This is an old revision of the document!


Custom PDF Resolvers

This is draft documentation pertaining to Zotero 5.0.56, currently in beta.

Custom resolvers for PDF retrieval currently can be configured via the extensions.zotero.findPDFs.resolvers hidden pref (Advanced preferences → Config Editor). The value should be a JSON string containing an array of configuration objects. HTML and JSON sources are supported.

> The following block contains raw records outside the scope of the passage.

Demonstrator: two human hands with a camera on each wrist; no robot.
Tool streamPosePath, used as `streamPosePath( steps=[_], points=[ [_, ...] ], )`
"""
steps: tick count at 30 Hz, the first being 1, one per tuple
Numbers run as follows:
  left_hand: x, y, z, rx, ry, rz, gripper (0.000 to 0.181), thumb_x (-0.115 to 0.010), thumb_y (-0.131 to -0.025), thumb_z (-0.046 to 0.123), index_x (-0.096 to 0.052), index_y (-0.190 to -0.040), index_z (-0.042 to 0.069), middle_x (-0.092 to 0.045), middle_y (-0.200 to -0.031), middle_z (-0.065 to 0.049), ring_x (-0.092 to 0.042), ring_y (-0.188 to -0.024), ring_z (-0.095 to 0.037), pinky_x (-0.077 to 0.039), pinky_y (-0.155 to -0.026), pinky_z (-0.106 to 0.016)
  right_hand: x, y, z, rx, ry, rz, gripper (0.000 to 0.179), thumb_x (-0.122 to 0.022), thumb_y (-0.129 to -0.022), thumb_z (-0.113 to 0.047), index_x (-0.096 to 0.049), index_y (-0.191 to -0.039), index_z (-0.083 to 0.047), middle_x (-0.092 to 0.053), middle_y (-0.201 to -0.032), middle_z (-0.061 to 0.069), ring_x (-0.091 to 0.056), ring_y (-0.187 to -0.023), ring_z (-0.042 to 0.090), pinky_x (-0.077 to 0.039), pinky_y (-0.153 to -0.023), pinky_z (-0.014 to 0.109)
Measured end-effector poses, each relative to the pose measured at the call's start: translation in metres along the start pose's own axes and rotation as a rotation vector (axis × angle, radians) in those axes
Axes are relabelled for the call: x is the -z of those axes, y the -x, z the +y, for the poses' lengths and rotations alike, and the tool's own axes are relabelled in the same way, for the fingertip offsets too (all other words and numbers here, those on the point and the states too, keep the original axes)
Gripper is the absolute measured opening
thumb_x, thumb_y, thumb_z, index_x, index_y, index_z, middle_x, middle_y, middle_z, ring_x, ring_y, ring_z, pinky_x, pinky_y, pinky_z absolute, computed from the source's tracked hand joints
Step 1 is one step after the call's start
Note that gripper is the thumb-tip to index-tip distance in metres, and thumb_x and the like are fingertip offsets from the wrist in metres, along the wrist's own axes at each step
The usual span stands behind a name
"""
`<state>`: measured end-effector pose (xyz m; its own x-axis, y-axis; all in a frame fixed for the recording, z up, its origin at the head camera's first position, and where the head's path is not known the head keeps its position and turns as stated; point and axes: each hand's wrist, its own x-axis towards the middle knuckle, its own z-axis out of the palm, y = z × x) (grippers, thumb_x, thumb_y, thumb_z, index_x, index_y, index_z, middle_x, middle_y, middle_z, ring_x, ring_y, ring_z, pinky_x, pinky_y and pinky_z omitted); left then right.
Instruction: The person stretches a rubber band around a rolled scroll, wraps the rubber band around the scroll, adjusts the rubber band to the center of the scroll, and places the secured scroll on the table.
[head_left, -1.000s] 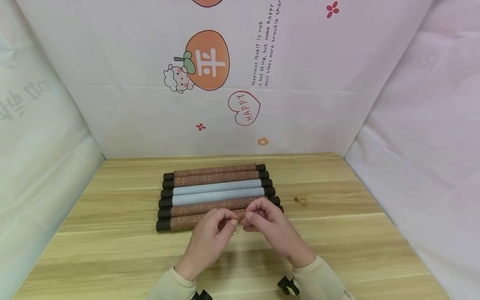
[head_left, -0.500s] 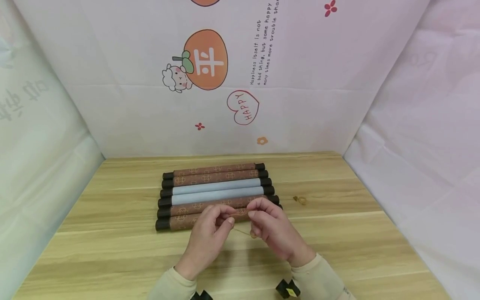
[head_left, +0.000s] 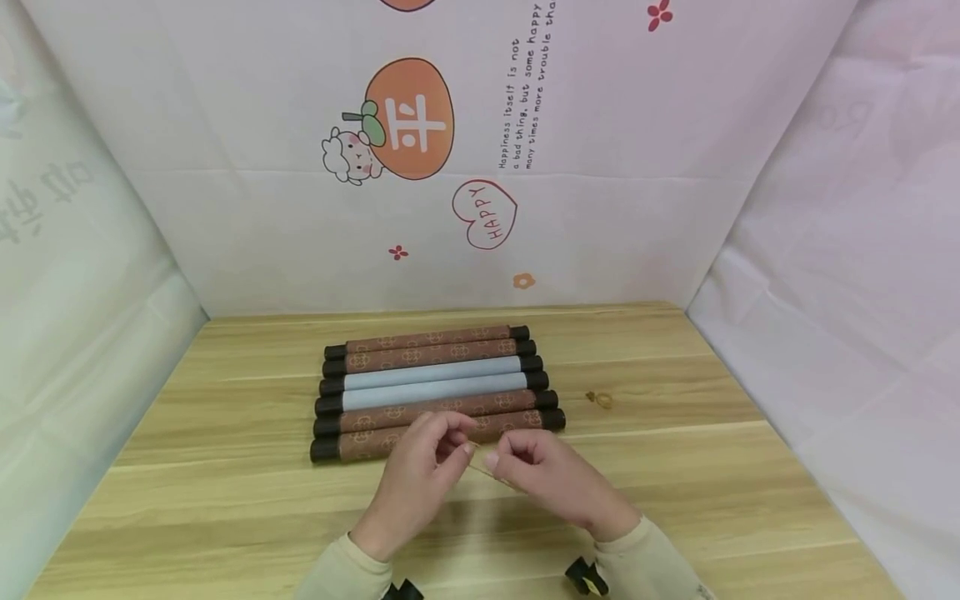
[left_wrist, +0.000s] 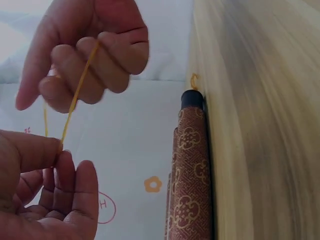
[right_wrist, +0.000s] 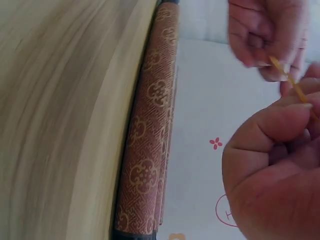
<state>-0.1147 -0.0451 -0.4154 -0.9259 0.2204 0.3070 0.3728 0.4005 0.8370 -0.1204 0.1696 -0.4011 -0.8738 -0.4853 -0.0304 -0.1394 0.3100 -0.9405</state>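
Observation:
Between my hands runs a thin yellow rubber band [left_wrist: 80, 92], drawn taut at a slant over the table. My left hand [head_left: 420, 479] pinches one end between thumb and forefinger. On the other side, the curled fingers of my right hand [head_left: 558, 479] hold the band, which passes across the fingertips in the left wrist view. Just beyond both hands lie several rolled scrolls side by side, brown patterned ones [head_left: 435, 353] and pale blue ones [head_left: 435, 392], all with black end knobs. My left fingers overlap the nearest brown scroll in the head view.
A small yellow loop [head_left: 603, 402] lies on the wooden table [head_left: 675, 500], right of the scrolls. A white printed cloth [head_left: 600, 208] stands behind the table, with white cloth sides [head_left: 847, 292] to left and right.
My right hand has lowered toward me and turned, stretching the rubber band out from the left hand. The left hand has barely moved, and the scrolls lie as before.

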Motion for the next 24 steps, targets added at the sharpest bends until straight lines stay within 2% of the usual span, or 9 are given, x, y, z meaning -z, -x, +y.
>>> streamPosePath(
  steps=[4, 7, 9, 13, 16, 19, 22, 24],
  points=[
    [-0.007, 0.000, -0.002, -0.049, -0.076, -0.096, 0.025, -0.073, -0.095, 0.010, -0.070, -0.119, 0.012, -0.064, -0.098, 0.007, -0.060, -0.089, -0.004, -0.057, -0.079, -0.023, 0.001, 0.001, 0.002, 0.041, -0.212, 0.078, 0.039, -0.052, -0.110, -0.028, -0.055, -0.084, 0.001, -0.051, -0.072, -0.001, -0.051, -0.069, 0.011, -0.046, -0.070, 0.027],
    [-0.013, 0.000, 0.000, -0.080, -0.093, -0.153, 0.025, -0.073, -0.095, 0.011, -0.070, -0.120, 0.011, -0.066, -0.098, 0.008, -0.061, -0.087, -0.002, -0.056, -0.078, -0.023, 0.000, 0.000, 0.003, 0.067, -0.364, 0.143, 0.037, -0.049, -0.111, -0.030, -0.059, -0.089, -0.003, -0.054, -0.073, -0.004, -0.056, -0.076, 0.011, -0.051, -0.079, 0.027],
    [-0.016, -0.001, 0.002, -0.090, -0.093, -0.179, 0.026, -0.073, -0.096, 0.012, -0.069, -0.122, 0.013, -0.067, -0.099, 0.008, -0.061, -0.087, -0.002, -0.056, -0.078, -0.023, 0.000, 0.001, 0.004, 0.099, -0.451, 0.153, 0.034, -0.046, -0.112, -0.030, -0.061, -0.090, -0.009, -0.052, -0.071, -0.006, -0.058, -0.076, 0.010, -0.053, -0.079, 0.026],
    [-0.021, -0.003, 0.007, -0.079, -0.077, -0.207, 0.028, -0.073, -0.096, 0.014, -0.068, -0.124, 0.015, -0.066, -0.099, 0.009, -0.061, -0.087, 0.000, -0.056, -0.078, -0.022, 0.000, 0.004, 0.005, 0.192, -0.585, 0.117, 0.034, -0.040, -0.114, -0.029, -0.065, -0.093, -0.017, -0.047, -0.067, -0.009, -0.061, -0.073, 0.006, -0.054, -0.074, 0.021],
    [-0.023, -0.005, 0.009, -0.087, -0.071, -0.210, 0.029, -0.074, -0.096, 0.014, -0.068, -0.125, 0.013, -0.066, -0.099, 0.009, -0.062, -0.086, 0.000, -0.056, -0.078, -0.022, 0.002, 0.006, 0.006, 0.240, -0.630, 0.089, 0.036, -0.038, -0.115, -0.027, -0.068, -0.098, -0.018, -0.043, -0.067, -0.008, -0.057, -0.066, 0.004, -0.052, -0.069, 0.020],
    [-0.025, -0.007, 0.009, -0.104, -0.064, -0.210, 0.030, -0.074, -0.095, 0.014, -0.069, -0.124, 0.011, -0.067, -0.098, 0.009, -0.061, -0.086, -0.001, -0.056, -0.077, -0.022, 0.003, 0.007, 0.006, 0.265, -0.628, 0.084, 0.037, -0.037, -0.115, -0.025, -0.069, -0.100, -0.015, -0.038, -0.066, -0.005, -0.041, -0.057, 0.008, -0.040, -0.060, 0.021],
    [-0.026, -0.008, 0.009, -0.112, -0.059, -0.218, 0.030, -0.074, -0.096, 0.016, -0.068, -0.124, 0.012, -0.066, -0.100, 0.008, -0.061, -0.086, -0.001, -0.055, -0.078, -0.022, 0.005, 0.008, 0.006, 0.255, -0.617, 0.099, 0.035, -0.038, -0.115, -0.025, -0.068, -0.101, -0.014, -0.039, -0.065, -0.006, -0.030, -0.055, 0.013, -0.026, -0.055, 0.026],
    [-0.026, -0.009, 0.009, -0.112, -0.061, -0.228, 0.030, -0.074, -0.096, 0.018, -0.068, -0.125, 0.013, -0.067, -0.102, 0.006, -0.062, -0.087, -0.001, -0.056, -0.078, -0.022, 0.007, 0.008, 0.007, 0.228, -0.604, 0.125, 0.034, -0.040, -0.114, -0.027, -0.068, -0.101, -0.014, -0.043, -0.066, -0.008, -0.030, -0.055, 0.012, -0.023, -0.054, 0.027]
  ],
)
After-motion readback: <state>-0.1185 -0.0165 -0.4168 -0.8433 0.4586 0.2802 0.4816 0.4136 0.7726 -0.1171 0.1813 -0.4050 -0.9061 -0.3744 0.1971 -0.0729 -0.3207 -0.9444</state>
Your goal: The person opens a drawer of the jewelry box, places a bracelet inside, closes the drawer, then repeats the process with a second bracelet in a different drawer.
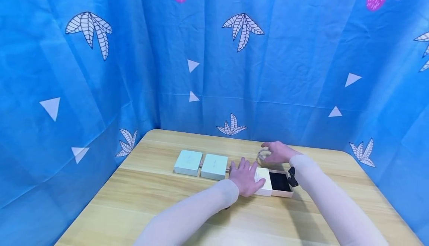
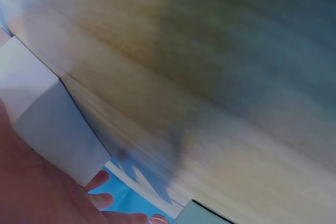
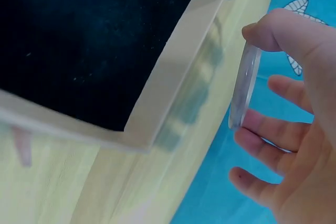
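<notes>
My left hand [image 1: 244, 179] rests with fingers spread on the left part of a white slide-out box [image 1: 263, 175]. In the left wrist view, the palm lies along the side of this box [image 2: 60, 129]. The box's pale drawer [image 3: 170, 69] is pulled out to the right, showing a black lining [image 1: 279, 182]. Behind the drawer, my right hand [image 1: 278, 153] pinches a shiny, silvery bangle [image 3: 244, 85] between thumb and fingertips. The bangle appears as a ring in the head view and edge-on in the right wrist view, held beside the drawer's rim.
Two mint-green boxes, one at the far left [image 1: 188, 162] and one nearer [image 1: 214, 166], stand left of my left hand, each with a small tab at its right side. The wooden table [image 1: 134, 201] meets a blue patterned curtain [image 1: 285, 71] at the back and sides.
</notes>
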Action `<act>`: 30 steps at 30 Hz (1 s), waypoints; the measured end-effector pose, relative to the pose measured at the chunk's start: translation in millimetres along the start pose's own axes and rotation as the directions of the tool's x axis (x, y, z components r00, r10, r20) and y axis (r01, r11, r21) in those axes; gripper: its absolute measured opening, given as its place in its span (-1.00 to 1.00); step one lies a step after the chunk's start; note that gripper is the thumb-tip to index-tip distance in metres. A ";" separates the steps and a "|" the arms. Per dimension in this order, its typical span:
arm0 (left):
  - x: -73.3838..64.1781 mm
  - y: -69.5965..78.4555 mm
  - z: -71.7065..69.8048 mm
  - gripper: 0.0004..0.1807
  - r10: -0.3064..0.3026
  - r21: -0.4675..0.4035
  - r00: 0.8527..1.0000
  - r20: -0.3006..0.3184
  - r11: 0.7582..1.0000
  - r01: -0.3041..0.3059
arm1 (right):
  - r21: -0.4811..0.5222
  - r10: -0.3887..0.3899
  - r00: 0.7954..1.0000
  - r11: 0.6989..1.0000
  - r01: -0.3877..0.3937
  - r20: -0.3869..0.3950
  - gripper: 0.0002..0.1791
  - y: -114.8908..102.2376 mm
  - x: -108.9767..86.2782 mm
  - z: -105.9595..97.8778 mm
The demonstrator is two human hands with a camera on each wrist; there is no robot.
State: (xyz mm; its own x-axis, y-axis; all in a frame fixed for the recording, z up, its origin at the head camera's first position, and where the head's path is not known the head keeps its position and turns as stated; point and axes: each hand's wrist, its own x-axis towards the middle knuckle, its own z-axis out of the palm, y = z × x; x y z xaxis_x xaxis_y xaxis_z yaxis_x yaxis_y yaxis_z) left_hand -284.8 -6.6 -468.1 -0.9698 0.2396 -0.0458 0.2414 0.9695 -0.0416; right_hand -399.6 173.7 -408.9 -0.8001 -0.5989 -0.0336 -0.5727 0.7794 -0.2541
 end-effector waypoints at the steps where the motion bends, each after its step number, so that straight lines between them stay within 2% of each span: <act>1: 0.5 -0.5 0.3 -0.07 0.000 0.001 1.000 0.003 1.000 0.000 | 0.000 -0.012 1.000 1.000 0.012 -0.003 -0.25 -0.3 -1.6 -0.8; 9: 0.4 -3.1 -0.3 -0.07 0.013 -0.012 1.000 0.007 1.000 -0.013 | 0.006 -0.053 0.998 0.999 0.053 -0.017 -0.28 -4.6 -18.3 -8.0; 14: -1.3 -3.2 -1.9 -0.09 0.022 -0.019 1.000 -0.010 1.000 -0.023 | -0.023 -0.070 0.997 0.997 0.070 -0.019 -0.27 -7.5 -28.6 -12.2; 25: 3.5 -1.4 -1.5 -0.06 0.003 0.001 1.000 0.018 1.000 -0.003 | -0.095 -0.107 0.994 0.990 0.103 -0.034 -0.33 -12.1 -53.3 -19.4; 30: 3.7 -1.0 -1.2 -0.06 0.006 -0.013 1.000 0.020 1.000 -0.005 | -0.107 -0.074 0.997 0.992 0.071 -0.024 -0.30 -13.6 -64.5 -21.0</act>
State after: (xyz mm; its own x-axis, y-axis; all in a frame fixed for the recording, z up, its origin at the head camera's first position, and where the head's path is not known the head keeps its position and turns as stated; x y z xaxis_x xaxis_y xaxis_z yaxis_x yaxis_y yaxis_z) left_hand -288.7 -6.6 -467.1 -0.9675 0.2439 -0.0662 0.2462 0.9688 -0.0287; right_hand -343.9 205.5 -383.0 -0.7598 -0.6502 0.0082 -0.6437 0.7503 -0.1509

You may wish to distribute a custom resolver using a Zotero plugin that adds or updates the pref at startup.

{
    "name": "My Paper Source",
    "method": "GET",
    "url": "https://example.com/{doi}",
    "mode": "html",
    "selector": "#pdf-link",
    "attribute": "href",
    "automatic": false
}

selector is a CSS-style selector. If attribute is omitted, the element's textContent is used. index can be passed to select a specific element of a set.

If automatic is false or unspecified, the resolver will be used only for manual actions — Add Item by Identifier and Find Available PDFs — and not when saving from the browser.

Example: Extract PDF URLs from a JSON API

Note: The Unpaywall API is used here for demonstration purposes, but Zotero already uses its own mirror of Unpaywall data, so configuring it with a custom resolver isn't necessary.

{
    "name": "Unpaywall",
    "method": "GET",
    "url": "https://api.unpaywall.org/v2/{doi}?email=me@example.com",
    "mode": "json",
    "selector": ".oa_locations.url_for_pdf",
    "automatic": true
}

selector uses JSPath syntax.

In this case, .oa_locations.url_for_pdf matches zero or more URL strings in the url_for_pdf property in objects in the oa_locations array.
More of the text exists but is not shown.